WORK INSTRUCTION: Return the entire listing, word for word.

(DATA begins)

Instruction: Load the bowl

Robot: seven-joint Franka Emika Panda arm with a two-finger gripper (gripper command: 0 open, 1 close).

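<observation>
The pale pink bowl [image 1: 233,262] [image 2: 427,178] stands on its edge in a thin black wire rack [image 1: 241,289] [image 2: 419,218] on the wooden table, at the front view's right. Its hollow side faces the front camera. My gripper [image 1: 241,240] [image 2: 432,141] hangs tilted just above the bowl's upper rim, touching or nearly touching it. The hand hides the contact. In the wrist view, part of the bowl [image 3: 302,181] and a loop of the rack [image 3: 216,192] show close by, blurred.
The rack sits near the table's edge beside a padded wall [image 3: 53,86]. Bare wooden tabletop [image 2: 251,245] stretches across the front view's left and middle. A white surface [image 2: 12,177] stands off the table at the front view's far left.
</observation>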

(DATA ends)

ANSWER SECTION:
Instruction: Load the bowl

Robot: seven-joint Franka Emika Panda arm with a two-finger gripper (gripper command: 0 open, 1 close).

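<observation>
The pale pink bowl [image 1: 233,262] [image 2: 427,178] stands on its edge in a thin black wire rack [image 1: 241,289] [image 2: 419,218] on the wooden table, at the front view's right. Its hollow side faces the front camera. My gripper [image 1: 241,240] [image 2: 432,141] hangs tilted just above the bowl's upper rim, touching or nearly touching it. The hand hides the contact. In the wrist view, part of the bowl [image 3: 302,181] and a loop of the rack [image 3: 216,192] show close by, blurred.
The rack sits near the table's edge beside a padded wall [image 3: 53,86]. Bare wooden tabletop [image 2: 251,245] stretches across the front view's left and middle. A white surface [image 2: 12,177] stands off the table at the front view's far left.
</observation>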

That completes the exercise.